"Die Risiken und Neben­wirkungen wachsen"

Bundesbankpräsident Jens Weidmann hat vor den wachsenden Risiken und Nebenwirkungen der ultralockeren Geldpolitik des Eurosystems gewarnt. Gleichzeitig gab er zu bedenken, dass die Wirksamkeit der Maßnahmen auf Dauer abnehme. Mit Blick auf die Risiken sagte er im Interview mit dem "Tagesspiegel": "Hier denke ich zum Beispiel an Übertreibungen auf den Finanzmärkten und an die Probleme für Lebensversicherungen."

Seit März 2015 kaufen die Notenbanken des Eurosystems für rund 60 Milliarden Euro monatlich Wertpapiere, vor allem Staatsanleihen, aber auch gedeckte Schuldverschreibungen und forderungsbesicherte ABS-Papiere. Darüber hinaus haben sie den Leitzins nahe null Prozent gesenkt und stellen den Banken – gegen Hinterlegung von Sicherheiten – unbegrenzt Liquidität zur Verfügung.

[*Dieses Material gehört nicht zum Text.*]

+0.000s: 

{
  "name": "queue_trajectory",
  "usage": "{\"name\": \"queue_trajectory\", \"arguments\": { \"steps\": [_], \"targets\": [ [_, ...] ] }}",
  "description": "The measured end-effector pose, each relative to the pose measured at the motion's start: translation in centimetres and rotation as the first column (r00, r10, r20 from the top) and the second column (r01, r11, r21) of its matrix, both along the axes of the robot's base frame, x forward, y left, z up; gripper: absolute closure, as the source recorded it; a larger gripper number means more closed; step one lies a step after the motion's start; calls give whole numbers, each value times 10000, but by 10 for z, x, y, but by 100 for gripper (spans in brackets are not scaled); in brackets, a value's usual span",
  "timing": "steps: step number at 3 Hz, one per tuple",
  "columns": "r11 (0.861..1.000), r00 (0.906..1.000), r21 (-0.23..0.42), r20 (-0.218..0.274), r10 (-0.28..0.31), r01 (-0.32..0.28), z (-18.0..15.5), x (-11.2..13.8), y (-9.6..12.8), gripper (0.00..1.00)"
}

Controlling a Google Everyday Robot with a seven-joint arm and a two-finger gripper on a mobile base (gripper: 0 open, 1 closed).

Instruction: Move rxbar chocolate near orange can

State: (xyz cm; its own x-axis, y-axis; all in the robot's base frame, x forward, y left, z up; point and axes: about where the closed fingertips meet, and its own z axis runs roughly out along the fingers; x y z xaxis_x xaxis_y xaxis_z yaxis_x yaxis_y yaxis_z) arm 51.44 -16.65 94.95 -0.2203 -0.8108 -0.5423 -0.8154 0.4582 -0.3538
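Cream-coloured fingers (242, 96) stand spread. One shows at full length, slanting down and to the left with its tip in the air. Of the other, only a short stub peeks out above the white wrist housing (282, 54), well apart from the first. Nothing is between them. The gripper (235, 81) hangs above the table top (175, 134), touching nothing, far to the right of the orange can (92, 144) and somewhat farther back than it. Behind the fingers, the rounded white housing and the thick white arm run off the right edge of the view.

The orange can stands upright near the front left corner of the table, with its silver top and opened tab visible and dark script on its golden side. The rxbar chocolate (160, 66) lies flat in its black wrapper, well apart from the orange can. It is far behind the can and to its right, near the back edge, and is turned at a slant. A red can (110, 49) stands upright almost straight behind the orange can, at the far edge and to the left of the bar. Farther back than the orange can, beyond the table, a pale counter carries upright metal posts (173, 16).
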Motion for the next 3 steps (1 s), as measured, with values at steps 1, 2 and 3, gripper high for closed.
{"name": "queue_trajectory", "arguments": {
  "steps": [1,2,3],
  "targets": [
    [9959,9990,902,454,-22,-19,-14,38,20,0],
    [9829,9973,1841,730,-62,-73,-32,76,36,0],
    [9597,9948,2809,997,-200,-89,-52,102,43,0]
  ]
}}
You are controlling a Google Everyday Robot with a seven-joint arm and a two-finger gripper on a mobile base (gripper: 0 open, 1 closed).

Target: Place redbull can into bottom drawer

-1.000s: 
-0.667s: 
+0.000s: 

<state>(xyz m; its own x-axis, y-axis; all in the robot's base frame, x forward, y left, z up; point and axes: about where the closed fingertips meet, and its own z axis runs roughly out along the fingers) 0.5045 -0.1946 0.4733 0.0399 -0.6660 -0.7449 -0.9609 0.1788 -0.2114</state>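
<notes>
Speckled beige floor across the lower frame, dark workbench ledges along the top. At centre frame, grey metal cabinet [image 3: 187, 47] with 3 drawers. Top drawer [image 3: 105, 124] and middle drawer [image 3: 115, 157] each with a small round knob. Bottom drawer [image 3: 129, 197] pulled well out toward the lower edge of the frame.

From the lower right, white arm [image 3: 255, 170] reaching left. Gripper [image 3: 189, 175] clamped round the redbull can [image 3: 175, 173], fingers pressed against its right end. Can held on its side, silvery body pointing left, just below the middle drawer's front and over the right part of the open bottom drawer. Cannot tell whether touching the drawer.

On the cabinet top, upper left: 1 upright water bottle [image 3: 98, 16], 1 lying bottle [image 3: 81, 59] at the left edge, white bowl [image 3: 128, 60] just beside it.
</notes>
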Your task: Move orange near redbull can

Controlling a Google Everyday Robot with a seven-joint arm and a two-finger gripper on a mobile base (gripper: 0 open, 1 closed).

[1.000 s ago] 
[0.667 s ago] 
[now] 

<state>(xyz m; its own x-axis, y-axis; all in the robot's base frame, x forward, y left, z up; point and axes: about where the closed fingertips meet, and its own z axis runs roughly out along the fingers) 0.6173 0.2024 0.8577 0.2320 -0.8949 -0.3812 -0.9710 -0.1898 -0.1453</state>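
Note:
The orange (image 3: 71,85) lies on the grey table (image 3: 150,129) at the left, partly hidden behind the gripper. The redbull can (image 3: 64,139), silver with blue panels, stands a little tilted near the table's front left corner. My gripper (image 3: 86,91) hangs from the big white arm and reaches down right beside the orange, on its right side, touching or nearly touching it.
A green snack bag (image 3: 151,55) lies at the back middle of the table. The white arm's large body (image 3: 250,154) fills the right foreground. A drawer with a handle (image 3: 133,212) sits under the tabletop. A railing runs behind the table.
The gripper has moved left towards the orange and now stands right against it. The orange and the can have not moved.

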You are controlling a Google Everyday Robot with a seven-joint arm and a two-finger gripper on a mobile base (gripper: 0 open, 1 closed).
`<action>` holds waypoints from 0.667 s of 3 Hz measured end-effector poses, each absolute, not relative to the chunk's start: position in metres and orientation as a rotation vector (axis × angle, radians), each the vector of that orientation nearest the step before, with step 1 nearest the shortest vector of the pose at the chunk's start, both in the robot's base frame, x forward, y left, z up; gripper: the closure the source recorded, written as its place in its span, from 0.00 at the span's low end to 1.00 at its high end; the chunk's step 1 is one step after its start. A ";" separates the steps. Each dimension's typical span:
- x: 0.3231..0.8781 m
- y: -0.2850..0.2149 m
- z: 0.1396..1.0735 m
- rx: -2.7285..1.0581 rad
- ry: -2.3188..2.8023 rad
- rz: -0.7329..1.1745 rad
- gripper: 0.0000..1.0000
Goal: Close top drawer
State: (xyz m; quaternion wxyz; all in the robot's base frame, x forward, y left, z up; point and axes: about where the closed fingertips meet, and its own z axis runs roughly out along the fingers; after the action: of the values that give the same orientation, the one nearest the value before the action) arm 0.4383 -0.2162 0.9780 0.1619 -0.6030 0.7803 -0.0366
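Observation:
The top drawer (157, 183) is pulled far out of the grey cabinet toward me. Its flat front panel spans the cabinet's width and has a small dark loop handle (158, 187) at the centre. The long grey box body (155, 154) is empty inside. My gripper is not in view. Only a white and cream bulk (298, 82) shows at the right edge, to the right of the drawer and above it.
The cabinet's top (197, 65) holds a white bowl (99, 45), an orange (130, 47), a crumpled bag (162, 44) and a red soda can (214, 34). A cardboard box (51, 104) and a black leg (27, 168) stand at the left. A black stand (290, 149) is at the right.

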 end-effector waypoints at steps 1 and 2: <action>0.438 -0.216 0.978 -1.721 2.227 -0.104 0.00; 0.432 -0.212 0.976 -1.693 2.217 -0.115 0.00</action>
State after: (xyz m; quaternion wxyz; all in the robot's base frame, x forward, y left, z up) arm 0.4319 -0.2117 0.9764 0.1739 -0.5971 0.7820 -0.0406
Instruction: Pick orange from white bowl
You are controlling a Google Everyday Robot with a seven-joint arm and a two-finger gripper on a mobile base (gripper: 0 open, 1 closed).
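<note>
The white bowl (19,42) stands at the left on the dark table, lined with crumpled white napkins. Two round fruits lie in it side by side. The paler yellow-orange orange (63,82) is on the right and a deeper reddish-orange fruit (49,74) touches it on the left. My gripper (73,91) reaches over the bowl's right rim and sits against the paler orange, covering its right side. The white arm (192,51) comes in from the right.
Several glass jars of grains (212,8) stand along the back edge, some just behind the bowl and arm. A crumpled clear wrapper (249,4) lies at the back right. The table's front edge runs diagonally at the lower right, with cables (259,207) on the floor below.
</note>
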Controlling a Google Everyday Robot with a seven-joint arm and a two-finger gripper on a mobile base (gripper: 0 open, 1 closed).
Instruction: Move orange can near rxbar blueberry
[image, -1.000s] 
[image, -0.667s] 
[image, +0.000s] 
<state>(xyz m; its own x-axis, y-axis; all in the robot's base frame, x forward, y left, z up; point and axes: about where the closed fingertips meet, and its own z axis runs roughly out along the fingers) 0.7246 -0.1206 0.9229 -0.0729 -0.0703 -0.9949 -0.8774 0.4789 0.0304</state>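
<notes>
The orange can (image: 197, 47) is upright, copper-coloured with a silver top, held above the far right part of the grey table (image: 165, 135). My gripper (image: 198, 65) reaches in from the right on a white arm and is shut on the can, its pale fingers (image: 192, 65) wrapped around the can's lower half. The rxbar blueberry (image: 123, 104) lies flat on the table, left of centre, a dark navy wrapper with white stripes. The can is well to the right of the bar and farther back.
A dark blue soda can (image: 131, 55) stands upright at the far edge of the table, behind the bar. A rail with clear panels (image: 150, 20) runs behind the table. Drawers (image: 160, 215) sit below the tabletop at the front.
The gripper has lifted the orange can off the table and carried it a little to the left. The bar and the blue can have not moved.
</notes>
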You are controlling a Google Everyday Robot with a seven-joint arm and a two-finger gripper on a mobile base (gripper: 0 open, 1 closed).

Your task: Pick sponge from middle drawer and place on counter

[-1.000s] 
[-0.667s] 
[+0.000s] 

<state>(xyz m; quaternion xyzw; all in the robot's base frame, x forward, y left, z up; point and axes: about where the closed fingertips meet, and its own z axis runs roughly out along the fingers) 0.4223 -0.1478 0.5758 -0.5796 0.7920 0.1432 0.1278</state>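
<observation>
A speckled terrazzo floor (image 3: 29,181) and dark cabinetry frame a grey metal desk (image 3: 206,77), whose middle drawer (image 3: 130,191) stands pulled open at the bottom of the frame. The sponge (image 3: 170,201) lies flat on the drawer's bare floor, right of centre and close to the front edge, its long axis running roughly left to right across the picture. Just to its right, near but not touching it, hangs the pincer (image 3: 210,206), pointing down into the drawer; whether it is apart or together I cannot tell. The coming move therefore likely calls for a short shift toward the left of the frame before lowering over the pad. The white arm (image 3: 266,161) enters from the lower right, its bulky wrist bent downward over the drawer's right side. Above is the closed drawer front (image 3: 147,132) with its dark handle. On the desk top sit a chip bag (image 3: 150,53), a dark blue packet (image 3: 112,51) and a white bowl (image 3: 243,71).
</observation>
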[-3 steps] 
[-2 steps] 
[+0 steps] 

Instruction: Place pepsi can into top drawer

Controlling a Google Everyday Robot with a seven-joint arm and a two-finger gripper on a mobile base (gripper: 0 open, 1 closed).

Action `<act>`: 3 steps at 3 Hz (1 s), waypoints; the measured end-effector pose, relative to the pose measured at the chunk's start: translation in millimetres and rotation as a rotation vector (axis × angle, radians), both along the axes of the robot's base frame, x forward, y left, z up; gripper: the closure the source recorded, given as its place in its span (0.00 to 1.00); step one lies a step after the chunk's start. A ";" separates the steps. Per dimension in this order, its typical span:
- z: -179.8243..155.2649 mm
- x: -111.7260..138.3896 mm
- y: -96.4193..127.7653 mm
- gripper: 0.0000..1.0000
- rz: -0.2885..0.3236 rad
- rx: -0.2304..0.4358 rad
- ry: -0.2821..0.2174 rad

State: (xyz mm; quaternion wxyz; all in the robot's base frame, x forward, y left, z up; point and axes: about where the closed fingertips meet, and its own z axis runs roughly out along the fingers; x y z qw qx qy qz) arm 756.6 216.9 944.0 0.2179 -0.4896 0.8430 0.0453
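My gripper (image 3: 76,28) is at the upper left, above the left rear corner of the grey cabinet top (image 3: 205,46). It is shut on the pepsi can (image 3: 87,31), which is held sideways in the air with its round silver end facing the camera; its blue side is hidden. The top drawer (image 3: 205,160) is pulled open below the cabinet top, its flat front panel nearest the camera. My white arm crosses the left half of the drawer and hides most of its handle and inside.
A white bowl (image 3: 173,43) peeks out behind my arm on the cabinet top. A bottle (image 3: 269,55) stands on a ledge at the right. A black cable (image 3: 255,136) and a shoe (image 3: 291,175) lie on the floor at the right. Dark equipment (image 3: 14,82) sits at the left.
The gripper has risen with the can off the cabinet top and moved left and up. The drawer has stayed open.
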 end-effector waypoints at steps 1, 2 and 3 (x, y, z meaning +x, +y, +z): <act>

Zur aktuellen Diskussion um eine nochmalige Ausweitung des Anleihenkaufprogramms sagte Weidmann, dass die Volkswirte im Eurosystem momentan an neuen Prognosen arbeiteten. Auf dieser Grundlage werde der EZB-Rat dann Anfang Dezember entscheiden, was zu tun sei. Dabei ist laut Weidmann nach wie vor zu berücksichtigen, dass die sehr geringe Inflationsrate nicht zuletzt Folge niedriger Energiekosten ist und insoweit ein vorübergehendes Phänomen darstellt. "Hinzu kommt, dass im Euro-Raum die günstiger importierte Energie die Kaufkraft von Unternehmen und Verbrauchern stärkt", erklärte Weidmann.

Mit Blick auf das derzeit laufende Anleihenkaufprogramm des Eurosystems hob Weidmann hervor, dass jede Notenbank nur Staatsanleihen des eigenen Landes erwerbe und im Wesentlichen keine Gemeinschaftshaftung für Staatsschulden über die Notenbankbilanz herbeigeführt würde. Diese Entscheidung sei das Ergebnis einer "intensiven Diskussion" im EZB-Rat. "Trotz dieser Anpassungen sehe ich die zunehmende Verflechtung von Geld- und Fiskalpolitik aber mit Sorge", sagte Weidmann.

Strukturreformen nötig, um die Krise zu bewältigen

Das Eurosystem dürfe nicht zum Gefangenen der Politik werden, so Weidmann. "Wir Notenbanker müssen aus der expansiven Geldpolitik aussteigen können, wenn der Zeitpunkt gekommen ist, und zwar auch dann, wenn sich die Politik daran stört, weil dadurch die Zinslast für die Staatsschulden steigt", sagte der Bundesbankpräsident. Die Notenbanken könnten die Probleme des Euro-Raums nicht lösen. Vor allem Strukturreformen seien notwendig, um die Krise zu bewältigen, so Weidmann. Schließlich gehe es nicht nur um konjunkturelle Probleme, sondern um Fehlentwicklungen und Übertreibungen, auch im Finanzsektor. "Der Schlüssel zur Lösung der Euro-Krise liegt bei der Politik", sagte Weidmann. Sie müsse die Grundlagen schaffen für ein stärkeres, nachhaltiges Wirtschaftswachstum, für ein widerstandsfähiges Finanzsystem und für dauerhaft solide Staatsfinanzen. Wie die Krise gezeigt habe, sei Letzteres eine Voraussetzung für eine stabile Währungsunion und letzten Endes auch für stabiles Geld, so der Bundesbankpräsident.

Stabilitäts- und Wachstumspakt nicht aushebeln

In der aktuellen Diskussion um den Flüchtlingsstrom nach Europa und dessen Finanzierung warnte Weidmann davor, die Stabilitätskriterien im Euro-Raum aufzuweichen. An Flexibilität im Stabilitäts- und Wachstumspakt mangele es nicht. Die Regeln erlaubten es, außergewöhnlichen und überraschenden Belastungen einzelner Länder Rechnung zu tragen. Tatsächlich seien aber nur wenige Länder durch außerordentlich hohe Flüchtlingszahlen betroffen. "Ich sehe vielmehr das Problem, dass immer wieder nach Begründungen gesucht wird, den von vielen ungeliebten Stabilitäts- und Wachstumspakt auszuhebeln", sage Weidmann. Dafür sollte man das Flüchtlingsthema nicht missbrauchen, so der Bundesbankpräsident.